Efficacy and safety of CO2 fractional laser versus Er:YAG fractional laser in the treatment of atrophic acne scar: A meta-analysis and systematic review

J Cosmet Dermatol. 2024 May 10. doi: 10.1111/jocd.16348. Online ahead of print.

Abstract

Background: To date, a consensus on the relative efficacy and safety of CO2 fractional laser versus erbium-doped yttrium aluminum garnet (Er:YAG) fractional laser treatments for atrophic acne scars has not been reached. This meta-analysis aims to systematically assess and compare their effectiveness and safety in clinical practice.

Methods: For this meta-analysis, we conducted comprehensive searches in Pubmed, Embase, and Cochrane databases, covering publications from their inception up to August 2023. Our focus was on studies comparing fractional CO2 laser with Er:YAG fractional laser treatments for atrophic acne scars. We excluded duplicate publications, research lacking full-text access, incomplete data, or cases where data extraction was not feasible. Additionally, animal experiments, reviews, and systematic reviews were not considered. Data analysis was performed using STATA 15.1.

Results: Eight studies (seven randomized controlled trials (RCTs) and a retrospective study) were included in this meta-analysis. The sample size ranged from 28 to 106 with a total of 418 patients, including 210 in the CO2 fractional group and 208 in Er:YAG fractional group. The pooled results showed that the effective rate of CO2 fractional laser in treating atrophic acne scar was significantly higher than that of Er:YAG fractional laser (OR = 1.81, 95% CI: 1.08-3.01) and the downtime of CO2 fractional laser in treating atrophic acne scar was significantly shorter than that of Er:YAG fractional laser (Weighted Mean Difference (WMD) = -2.11, 95% CI: -3.11 to -1.10). In addition, VAS of CO2 fractional laser in treating atrophic acne scar was significantly higher than that of Er:YAG fractional laser (WMD = 1.77, 95% CI: 1.32-2.21) and the duration of erythema of CO2 fractional laser in treating atrophic acne scar was significantly longer than that of Er:YAG fractional laser (WMD = 1.85, 95% CI: 1.63-2.07). However, there was no significant difference in the duration of pain and incidence of PIHbetween CO2 fractional laser and of Er:YAG fractional laser.

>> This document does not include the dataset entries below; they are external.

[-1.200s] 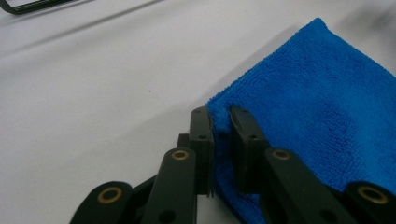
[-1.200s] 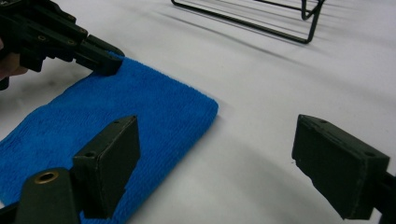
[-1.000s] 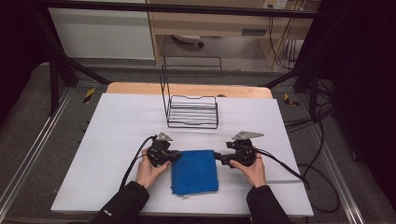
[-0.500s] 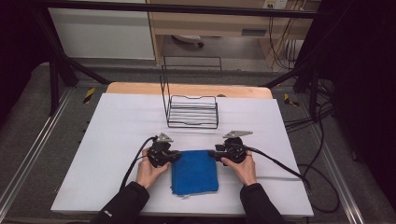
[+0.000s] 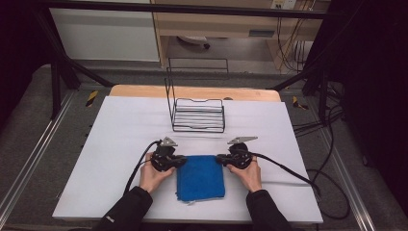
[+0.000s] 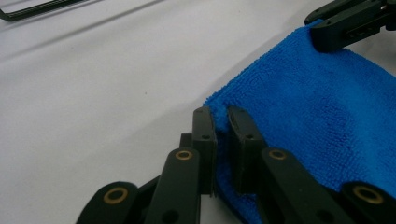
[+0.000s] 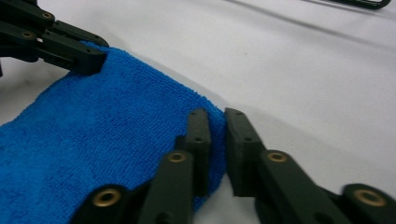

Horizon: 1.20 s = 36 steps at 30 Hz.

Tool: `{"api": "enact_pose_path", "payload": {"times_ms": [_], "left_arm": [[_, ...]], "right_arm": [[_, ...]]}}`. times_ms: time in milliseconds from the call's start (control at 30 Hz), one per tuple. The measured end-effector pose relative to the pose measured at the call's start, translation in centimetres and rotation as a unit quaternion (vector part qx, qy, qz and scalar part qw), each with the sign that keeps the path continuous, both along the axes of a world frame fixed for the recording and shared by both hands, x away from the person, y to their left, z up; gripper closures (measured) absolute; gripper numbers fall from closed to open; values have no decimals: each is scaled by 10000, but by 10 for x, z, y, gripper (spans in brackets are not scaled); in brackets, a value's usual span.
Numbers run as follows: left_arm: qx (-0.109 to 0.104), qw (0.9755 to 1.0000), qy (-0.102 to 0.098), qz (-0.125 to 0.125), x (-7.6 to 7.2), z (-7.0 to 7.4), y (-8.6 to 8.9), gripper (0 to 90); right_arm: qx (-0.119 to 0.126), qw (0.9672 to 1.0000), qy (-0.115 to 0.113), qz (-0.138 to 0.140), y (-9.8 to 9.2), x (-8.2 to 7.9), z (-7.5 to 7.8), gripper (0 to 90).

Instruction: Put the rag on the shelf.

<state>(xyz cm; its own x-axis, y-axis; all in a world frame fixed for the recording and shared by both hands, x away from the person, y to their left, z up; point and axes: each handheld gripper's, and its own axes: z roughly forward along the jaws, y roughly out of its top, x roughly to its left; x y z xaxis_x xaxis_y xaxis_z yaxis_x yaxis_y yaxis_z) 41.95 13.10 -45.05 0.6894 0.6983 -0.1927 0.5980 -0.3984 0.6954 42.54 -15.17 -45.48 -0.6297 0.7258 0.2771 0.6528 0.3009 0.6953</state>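
Observation:
A folded blue cloth (image 5: 200,175) lies flat on the white table (image 5: 120,130) between the person's hands. My left gripper (image 5: 182,161) is shut on the cloth's far left corner; in the left gripper view the jaws (image 6: 220,116) pinch the cloth's edge (image 6: 317,107). My right gripper (image 5: 220,159) has just been closing its jaws, and they now pinch the far right corner (image 7: 216,119) of the cloth (image 7: 102,140). Each gripper view also catches the other gripper on the opposite corner: the right gripper (image 6: 327,32) and the left gripper (image 7: 88,58).
A black wire rack (image 5: 198,114) stands on the table beyond the cloth, with a tall wire back on its left side. Cables trail from both grippers across the table, the right one (image 5: 288,171) toward the right edge.
The right gripper has slid left to the cloth's far right corner and shut its jaws on it. The left gripper and the cloth have stayed put.

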Motion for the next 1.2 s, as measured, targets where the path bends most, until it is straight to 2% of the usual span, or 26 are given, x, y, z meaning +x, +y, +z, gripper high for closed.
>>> {"api": "enact_pose_path", "payload": {"times_ms": [200,333,667,933,1200], "left_arm": [[-67,9999,-49,66,-2,3,2,835],[-114,9998,-152,97,-5,6,2,836],[-434,9982,-376,150,-14,22,7,837],[-647,9954,-684,188,-24,39,10,838],[-858,9912,-986,203,-32,56,13,838]], "right_arm": [[91,10000,-21,-7,-2,-3,5,864],[215,9997,-54,-31,-3,-6,11,867],[417,9983,-408,-23,-7,-19,28,869],[564,9953,-785,-48,-9,-29,43,870],[711,9910,-1132,-50,-12,-35,57,870]]}}
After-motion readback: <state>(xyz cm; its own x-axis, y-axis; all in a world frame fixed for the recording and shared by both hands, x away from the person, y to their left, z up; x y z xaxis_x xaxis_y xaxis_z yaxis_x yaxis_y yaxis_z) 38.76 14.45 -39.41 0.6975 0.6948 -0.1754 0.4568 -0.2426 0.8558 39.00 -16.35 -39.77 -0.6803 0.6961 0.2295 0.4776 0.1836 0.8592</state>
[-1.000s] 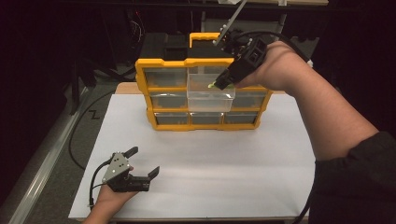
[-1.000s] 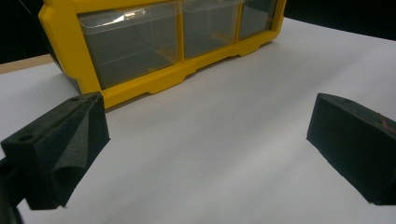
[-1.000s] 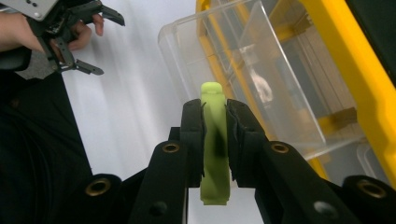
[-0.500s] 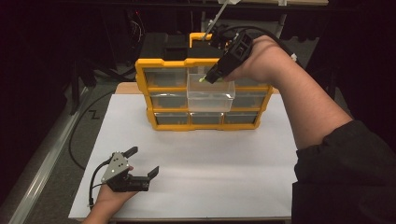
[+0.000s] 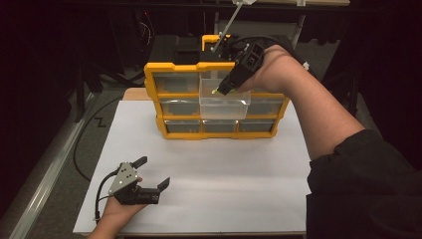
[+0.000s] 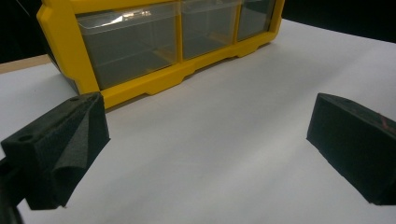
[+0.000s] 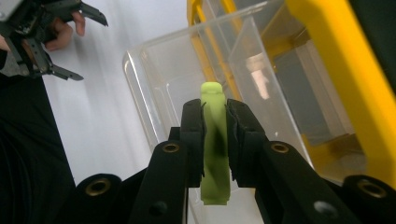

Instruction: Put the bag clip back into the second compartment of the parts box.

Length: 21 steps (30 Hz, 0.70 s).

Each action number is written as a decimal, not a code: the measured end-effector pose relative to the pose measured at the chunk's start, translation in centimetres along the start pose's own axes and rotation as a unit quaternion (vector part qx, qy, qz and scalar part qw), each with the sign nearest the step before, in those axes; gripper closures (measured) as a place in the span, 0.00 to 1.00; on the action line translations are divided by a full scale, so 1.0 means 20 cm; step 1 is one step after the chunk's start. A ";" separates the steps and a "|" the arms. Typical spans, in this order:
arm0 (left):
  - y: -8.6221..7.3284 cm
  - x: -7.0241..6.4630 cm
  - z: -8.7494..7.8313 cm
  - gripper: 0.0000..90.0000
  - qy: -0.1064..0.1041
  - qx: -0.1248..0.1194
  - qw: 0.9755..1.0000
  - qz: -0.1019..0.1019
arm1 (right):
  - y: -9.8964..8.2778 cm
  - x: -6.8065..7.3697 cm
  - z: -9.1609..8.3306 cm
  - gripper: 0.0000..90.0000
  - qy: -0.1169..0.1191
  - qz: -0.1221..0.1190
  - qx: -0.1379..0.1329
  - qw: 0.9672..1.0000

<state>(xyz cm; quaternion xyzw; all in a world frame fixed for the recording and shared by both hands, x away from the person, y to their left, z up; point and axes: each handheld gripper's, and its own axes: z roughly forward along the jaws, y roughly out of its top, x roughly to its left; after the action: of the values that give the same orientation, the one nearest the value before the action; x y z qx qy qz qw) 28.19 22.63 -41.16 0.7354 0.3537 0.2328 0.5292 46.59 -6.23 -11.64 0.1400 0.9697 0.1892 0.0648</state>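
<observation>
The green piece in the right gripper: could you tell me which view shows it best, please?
The right gripper view: the green piece sits large, clamped between the black jaws above the clear drawer. The high view shows a tiny green tip.

— Where does the high view sit?
— Above the table's near edge, facing forward and down at the yellow organizer (image 5: 216, 99).
— And the gripper views?
— The left one skims low over the white sheet (image 6: 224, 140) toward that organizer (image 6: 154, 51); the right one looks closely into its clear drawer (image 7: 196, 70), probably downward.
</observation>
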 end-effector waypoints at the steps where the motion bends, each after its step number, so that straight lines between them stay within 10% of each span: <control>1: 0.00 0.00 0.00 0.00 0.000 0.000 1.000 0.000 | 0.00 0.00 0.01 0.88 0.001 0.000 0.002 1.000; 17: 0.00 0.00 0.00 0.00 -0.001 0.001 1.000 0.000 | 0.00 -0.02 0.03 0.87 0.003 0.006 -0.005 1.000; 18: 0.00 0.00 0.00 0.00 0.000 0.001 1.000 0.000 | 0.00 -0.02 0.01 0.67 -0.007 0.009 -0.013 1.000; 21: 0.00 0.00 0.00 0.00 0.000 0.001 1.000 0.000 | -0.01 -0.02 -0.01 0.54 -0.015 0.018 -0.020 1.000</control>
<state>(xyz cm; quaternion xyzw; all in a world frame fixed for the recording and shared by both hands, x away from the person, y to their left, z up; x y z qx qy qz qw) 28.27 22.66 -41.20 0.7362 0.3536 0.2324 0.5282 46.97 -6.60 -11.41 0.1592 0.9621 0.2072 0.0786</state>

Conclusion: When it comes to treating atrophic acne scars, CO2 fractional laser demonstrates superior efficacy and leads to shorter downtime. However, it is important to note that CO2 fractional laser treatments tend to result in higher pain intensity and may carry a higher risk of post-treatment pigmentation compared to Er:YAG fractional laser procedures.

Keywords: CO2 fractional laser; Er:YAG fractional laser; atrophic acne scar; efficacy and safety; meta‐analysis and systematic review.